4 Responses to “Again?”

  1. Altostrata says:

    Irving Kirsch did brilliant work but when it came to explaining the discrepancy regarding effectiveness for antidepressants, he left out a crucial piece of the puzzle — as has every other researcher into efficacy.

    Coincidentally, it does have to do with the way depression is measured, mostly by multiple-choice instruments such as the HAM-D.

    The problem is, these instruments cannot differentiate between the symptoms of antidepressant withdrawal and so-called depressive relapse.

    The literature of antidepressant withdrawal identifies a 20%-80% occurrence rate. However, not one efficacy study involving discontinuation contains a protocol for identifying withdrawal symptoms. All study subjects displaying withdrawal symptoms were lumped together with those “relapsing,” thus bolstering statistics showing efficacy — where they should have added to statistics showing adverse effects.
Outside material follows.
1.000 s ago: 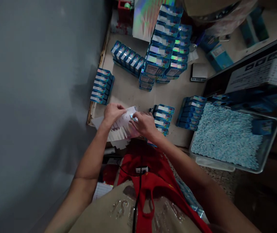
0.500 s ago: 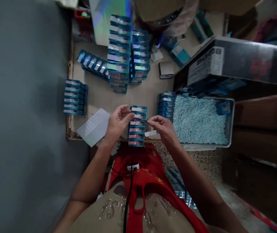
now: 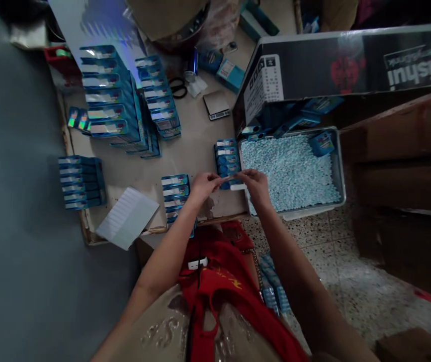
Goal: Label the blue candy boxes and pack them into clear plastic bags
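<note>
My left hand [image 3: 205, 185] is closed in a pinch, fingertips meeting those of my right hand above the front of the table; what it pinches is too small to make out. From the fingers of my right hand [image 3: 256, 185], also pinched, a narrow white paper strip [image 3: 238, 187] sticks out to the left. Right behind the hands stands a short row of blue boxes [image 3: 226, 151] with white labels. To the left, another row of blue labelled boxes [image 3: 175, 191] reaches the table's front edge, partly hidden by my left forearm.
A metal tray [image 3: 341, 173] of pale blue-white pellets is at right, beneath a large black carton [image 3: 366, 65]. Tall stacks of blue boxes [image 3: 105, 95] rise at back left. A white sheet [image 3: 128, 217], a small scale [image 3: 216, 105] and scissors [image 3: 178, 88] lie on the table.
My view has swung right. My left hand has left the front row of boxes and come together with my right hand at the fingertips. The white strip has stayed with my right hand.
</note>
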`<state>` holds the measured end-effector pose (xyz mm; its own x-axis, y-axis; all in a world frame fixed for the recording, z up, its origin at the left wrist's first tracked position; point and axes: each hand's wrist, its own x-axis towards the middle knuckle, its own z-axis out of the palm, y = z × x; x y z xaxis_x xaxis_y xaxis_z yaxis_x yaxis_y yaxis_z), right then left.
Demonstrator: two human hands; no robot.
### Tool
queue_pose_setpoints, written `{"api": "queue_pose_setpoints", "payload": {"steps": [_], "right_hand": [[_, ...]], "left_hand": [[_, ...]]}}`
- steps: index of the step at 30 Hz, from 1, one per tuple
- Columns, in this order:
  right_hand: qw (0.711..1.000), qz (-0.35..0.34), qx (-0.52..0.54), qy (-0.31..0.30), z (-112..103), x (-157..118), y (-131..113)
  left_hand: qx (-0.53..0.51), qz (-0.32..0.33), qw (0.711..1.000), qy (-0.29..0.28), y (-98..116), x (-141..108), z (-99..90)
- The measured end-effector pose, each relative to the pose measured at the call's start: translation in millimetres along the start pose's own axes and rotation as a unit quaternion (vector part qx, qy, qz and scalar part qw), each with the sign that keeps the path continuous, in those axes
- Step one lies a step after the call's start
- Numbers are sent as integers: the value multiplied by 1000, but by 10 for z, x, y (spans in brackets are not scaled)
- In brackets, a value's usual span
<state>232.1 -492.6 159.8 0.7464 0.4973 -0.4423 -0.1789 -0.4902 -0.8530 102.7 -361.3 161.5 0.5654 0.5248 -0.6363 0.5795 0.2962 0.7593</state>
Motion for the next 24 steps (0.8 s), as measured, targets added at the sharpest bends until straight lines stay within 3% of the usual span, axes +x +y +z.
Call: {"api": "queue_pose_setpoints", "payload": {"steps": [5,10,24], "right_hand": [[992,-14,-116,45,164,592,123],[978,-13,-199,60,333,866,215],[969,-24,-240,53,404,917,301]], "left_hand": [[231,9,970,77,175,594,8],[286,-51,952,93,219,1001,23],[239,-80,962,102,63,1052,-23]]}}
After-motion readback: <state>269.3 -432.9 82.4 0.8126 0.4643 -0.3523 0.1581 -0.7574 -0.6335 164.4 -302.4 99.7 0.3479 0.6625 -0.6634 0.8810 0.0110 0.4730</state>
    It begs belief that in the entire history of antidepressant efficacy studies not one case of withdrawal syndrome occurred, yet that is what the record shows.

    Going back to the beginning, none of these studies controlled for antidepressant withdrawal syndrome.

    The placebo effect explains only part of the evidence that antidepressants “work.” The other part is withdrawal syndrome being reported in the wrong column — as a plus rather than a minus for these medications.

    Antidepressant withdrawal syndrome is a confounding factor in statistics from all of the studies reviewed by Kirsch and others.

  2. gary says:

    Very interesting. Is there time in an 8-10 week study for discontinuation effects to show up?

    No doubt the withdrawal syndrome is underreported and underdiscussed. The few papers on the subject do all they can to avoid the use of “withdrawal” and “tolerance” and other words related to addiction. To use them would undermine the carefully constructed wall between antidepressants and recreational drugs. that’s bad enough, but the fact that this distinction also discourages further research into the question is even more distressing.

  3. SSRI says:

    We don’t know what consciousness is yet so one can’t say “a change in consciousness”. This lack of clarity about mental processes that result in symptoms or distress is in part why no one takes psychiatry seriously. What process is the SSRIs changing that provides for the subjective and objective benefits?

  4. Greg Savoie says:

    I have not read any clinical trials, but for me, the exercise of measuring SSRI’s success rate in the treatment of depression is nothing but a commercial enterprise, and commercialization has no place in science.

    To properly treat depression, one must utilize many forms of “treatment”. Talk therapy (which has multiple forms such as CBT, Psychoanalytical, Psychodynamic, Humanistic, Transpersonal…), change in diet, change in physical activity are all factors which will affect the sufferer’s improvement.

    And what exactly constitutes improvement in regards to depression? Functionality? Abe Lincoln and Winston Churchill were plenty functional.